Preface

The following twelve lectures have this much in common with a previous twelve published in 1916 under the title On the Art of Writing⁠—they form no compact treatise but present their central idea as I was compelled at the time to enforce it, amid the dust of skirmishing with opponents and with practical difficulties.

They cover⁠—and to some extent, by reflection, chronicle⁠—a period during which a few friends, who had an idea and believed in it, were fighting to establish the present English Tripos at Cambridge. In the end we carried our proposals without a vote: but the opposition was stiff for a while; and I feared, on starting to read over these pages for press, that they might be too occasional and disputatious. I am happy to think that, on the whole, they are not; and that the reader, though he may wonder at its discursiveness, will find the argument pretty free from polemic. Anyone who has inherited a library of 17th century theology will agree with me that, of all dust, the ashes of dead controversies afford the driest.

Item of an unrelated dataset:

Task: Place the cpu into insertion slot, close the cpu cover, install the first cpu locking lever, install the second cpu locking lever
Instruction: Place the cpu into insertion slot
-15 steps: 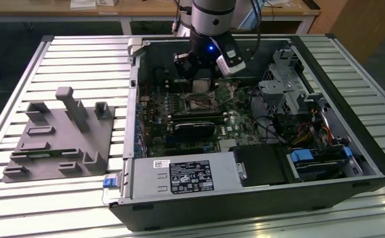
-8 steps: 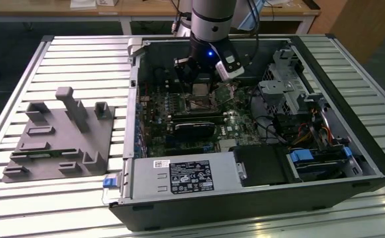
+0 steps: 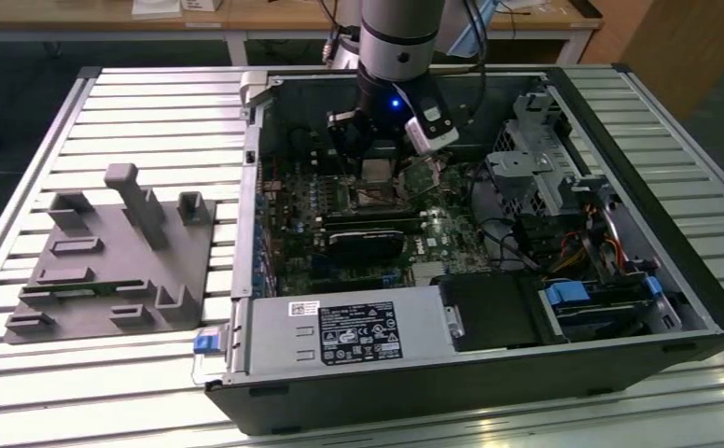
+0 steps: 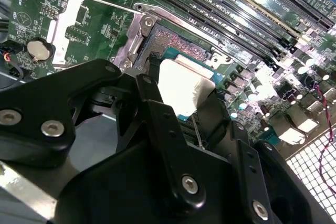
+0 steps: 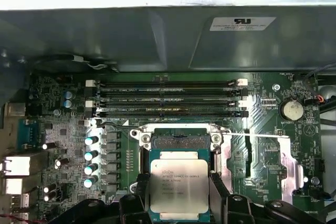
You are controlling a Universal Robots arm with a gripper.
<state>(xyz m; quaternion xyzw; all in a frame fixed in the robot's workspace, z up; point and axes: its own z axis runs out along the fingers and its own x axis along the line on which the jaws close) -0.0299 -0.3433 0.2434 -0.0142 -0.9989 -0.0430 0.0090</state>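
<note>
- Closest to the lens: black hand (image 5: 179, 207), clenched on the cpu (image 5: 179, 182) by two opposite edges, silvery top facing up.
- On the exterior view's left: grey moulded fixture (image 3: 107, 252) lying on the slatted tabletop (image 3: 150, 93), well apart from the open computer case (image 3: 462, 387).
- Middle: arm (image 3: 399, 37) reaching down into the case, cpu held just above the insertion slot (image 5: 179, 141), not seated; part of the slot's dark contact field showing past the chip's edge.
- Beside the slot in the second wrist view: cpu cover (image 4: 64, 24) swung open to one side, green motherboard (image 5: 63, 108) visible through its window.
- Beyond the slot: long black memory slots (image 5: 168, 98).
- Exterior view's right: metal drive cage (image 3: 530, 173) inside the case.
</note>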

And after all, and though it be well worth while to strive that the study of English (of our own literature, and of the art of using our own language, in speech or in writing, to the best purpose) shall take an honourable place among the schools of a great university, that the other fair sisters of learning shall

Ope for thee their queenly circle⁠ ⁠…

it is not in our universities that the general redemption of English will be won; nor need a mistake here or there, at Oxford or Cambridge or London, prove fatal. We make our discoveries through our mistakes: we watch one another’s success: and where there is freedom to experiment there is hope to improve. A youth who can command means to enter a university can usually command some range in choosing which university it shall be. If Cambridge cannot supply what he wants, or if our standard of training be low in comparison with that of Oxford, or of London or of Manchester, the pressure of neglect will soon recall us to our senses.

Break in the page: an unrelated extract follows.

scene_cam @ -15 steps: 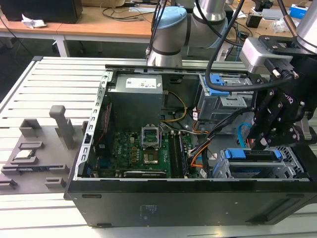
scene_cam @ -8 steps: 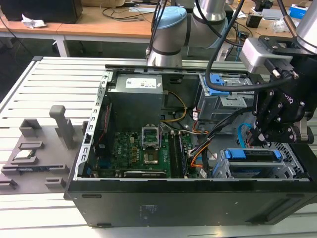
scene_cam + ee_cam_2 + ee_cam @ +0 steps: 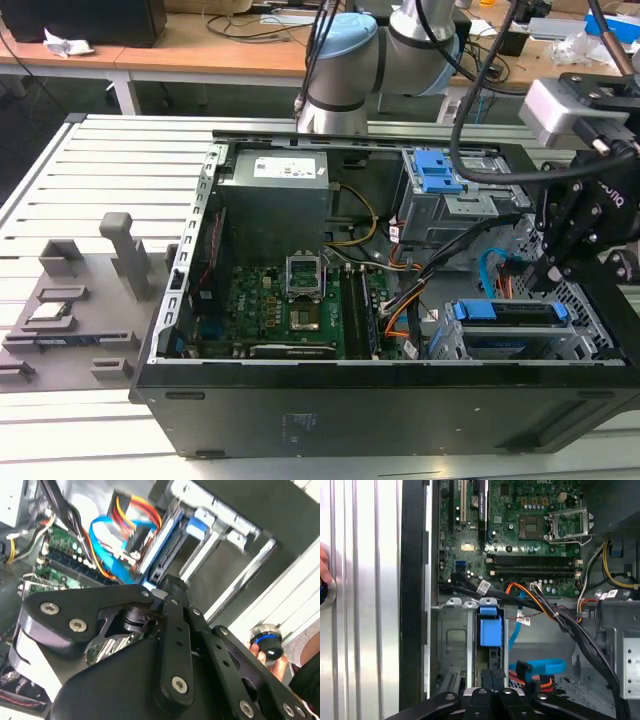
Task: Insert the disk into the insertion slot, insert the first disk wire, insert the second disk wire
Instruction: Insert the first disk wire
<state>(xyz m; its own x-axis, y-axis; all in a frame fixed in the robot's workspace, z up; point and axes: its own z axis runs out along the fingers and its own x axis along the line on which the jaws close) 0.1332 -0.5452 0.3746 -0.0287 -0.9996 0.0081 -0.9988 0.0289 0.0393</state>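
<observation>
Hanging just above the drive bay in the lower right of the exterior view, the gripper [image 3: 548,272] is placed close over the disk [image 3: 505,312]. The disk is lodged in the insertion slot [image 3: 447,350] with its blue carrier uppermost. Whether the gripper is clenched or released cannot be told, and no object can be confirmed in its hold.

The second disk wire [image 3: 542,667] is seen in the first wrist view as a loose curl just beside the disk, and its dark plug is judged to be unmated. The first disk wire [image 3: 131,511] is seen in the second wrist view, running to a black plug near the end of the disk. Whether that plug is mated cannot be determined.

The following hazards are judged likely:

1. Snagging. Both wires lie near the gripper, so the light blue curl could be caught by the gripper body and kinked or dragged.
2. Wrong selection. The two wires are crowded together beside the disk, so one plug could be taken for the other.
3. Tilted entry. If a plug is presented at an angle, the connector on the disk could be strained or bent.
4. Disk shift. If the disk is not fully home, it could be displaced in the slot by plug pressure.
5. Obstruction. A black cable bundle [image 3: 580,635] crosses near the bay and could be pressed against the motherboard [image 3: 290,300].
</observation>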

The real battle for English lies in our elementary schools, and in the training of our elementary teachers. It is there that the foundations of a sound national teaching in English will have to be laid, as it is there that a wrong trend will lead to incurable issues. For the poor child has no choice of schools, and the elementary teacher, whatever his individual gifts, will work under a yoke imposed upon him by Whitehall. I devoutly trust that Whitehall will make the yoke easy and adaptable while insisting that the chariot must be drawn.

I foresee, then, these lectures condemned as the utterances of a man who, occupying a Chair, has contrived to fall betwixt two stools. My thoughts have too often strayed from my audience in a university theatre away to remote rural classrooms where the hungry sheep look up and are not fed; to piteous groups of urchins standing at attention and chanting “The Wreck of the Hesperus” in unison. Yet to these, being tied to the place and the occasion, I have brought no real help.

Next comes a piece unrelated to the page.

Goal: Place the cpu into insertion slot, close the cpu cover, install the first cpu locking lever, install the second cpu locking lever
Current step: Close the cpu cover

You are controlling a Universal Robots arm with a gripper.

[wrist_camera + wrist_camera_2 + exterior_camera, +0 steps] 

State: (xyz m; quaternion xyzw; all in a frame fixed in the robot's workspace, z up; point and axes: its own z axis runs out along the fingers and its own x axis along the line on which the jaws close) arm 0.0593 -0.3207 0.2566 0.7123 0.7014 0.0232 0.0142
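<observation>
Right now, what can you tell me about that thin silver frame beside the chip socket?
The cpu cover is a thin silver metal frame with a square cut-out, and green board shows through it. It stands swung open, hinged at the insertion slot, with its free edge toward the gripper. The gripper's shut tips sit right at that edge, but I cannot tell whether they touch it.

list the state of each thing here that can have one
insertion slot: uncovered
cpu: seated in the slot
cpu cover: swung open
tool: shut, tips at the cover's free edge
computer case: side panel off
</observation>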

A man has to perform his task as it comes. But I must say this in conclusion. Could I wipe these lectures out and rewrite them in hope to benefit my countrymen in general, I should begin and end upon the text to be found in the twelfth and last⁠—that a liberal education is not an appendage to be purchased by a few: that Humanism is, rather, a quality which can, and should, condition all our teaching; which can, and should, be impressed as a character upon it all, from a poor child’s first lesson in reading up to a tutor’s last word to his pupil on the eve of a Tripos.